#### Work instruction:
As the answer, return precisely the lines from the one containing "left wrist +" to the final line of the material below, inclusive, and omit every picture.

#### Exercise data:
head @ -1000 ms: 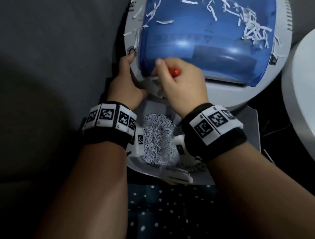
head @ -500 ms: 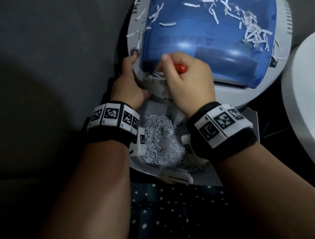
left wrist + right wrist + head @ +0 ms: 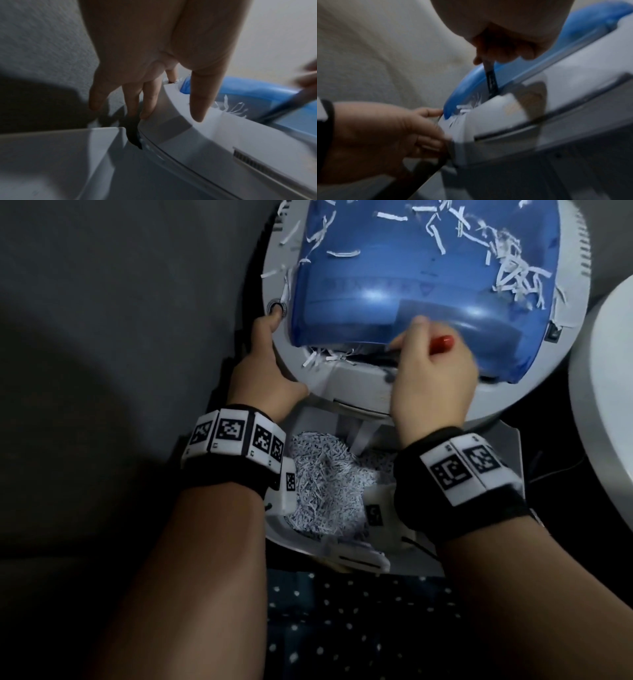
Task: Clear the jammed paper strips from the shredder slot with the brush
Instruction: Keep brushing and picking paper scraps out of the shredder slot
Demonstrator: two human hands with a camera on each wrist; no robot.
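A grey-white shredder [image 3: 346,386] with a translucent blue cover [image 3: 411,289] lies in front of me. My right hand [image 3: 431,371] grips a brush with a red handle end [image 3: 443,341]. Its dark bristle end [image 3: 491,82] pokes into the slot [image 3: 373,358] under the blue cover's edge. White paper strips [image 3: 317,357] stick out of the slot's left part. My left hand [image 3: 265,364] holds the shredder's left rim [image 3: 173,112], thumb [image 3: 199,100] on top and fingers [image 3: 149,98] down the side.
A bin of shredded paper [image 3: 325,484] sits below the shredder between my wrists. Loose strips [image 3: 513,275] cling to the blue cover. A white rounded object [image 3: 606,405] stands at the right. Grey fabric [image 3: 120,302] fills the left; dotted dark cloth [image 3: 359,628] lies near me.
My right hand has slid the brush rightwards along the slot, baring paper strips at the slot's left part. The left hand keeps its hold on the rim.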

#### Exercise output:
left wrist + right wrist + head @ +0 ms: 
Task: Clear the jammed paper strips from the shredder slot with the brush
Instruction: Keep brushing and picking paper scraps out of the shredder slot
Demonstrator: two human hands with a camera on each wrist; no robot.
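A grey-white shredder [image 3: 346,386] with a translucent blue cover [image 3: 411,289] lies in front of me. My right hand [image 3: 431,371] grips a brush with a red handle end [image 3: 443,341]. Its dark bristle end [image 3: 491,82] pokes into the slot [image 3: 373,358] under the blue cover's edge. White paper strips [image 3: 317,357] stick out of the slot's left part. My left hand [image 3: 265,364] holds the shredder's left rim [image 3: 173,112], thumb [image 3: 199,100] on top and fingers [image 3: 149,98] down the side.
A bin of shredded paper [image 3: 325,484] sits below the shredder between my wrists. Loose strips [image 3: 513,275] cling to the blue cover. A white rounded object [image 3: 606,405] stands at the right. Grey fabric [image 3: 120,302] fills the left; dotted dark cloth [image 3: 359,628] lies near me.
My right hand has slid the brush rightwards along the slot, baring paper strips at the slot's left part. The left hand keeps its hold on the rim.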

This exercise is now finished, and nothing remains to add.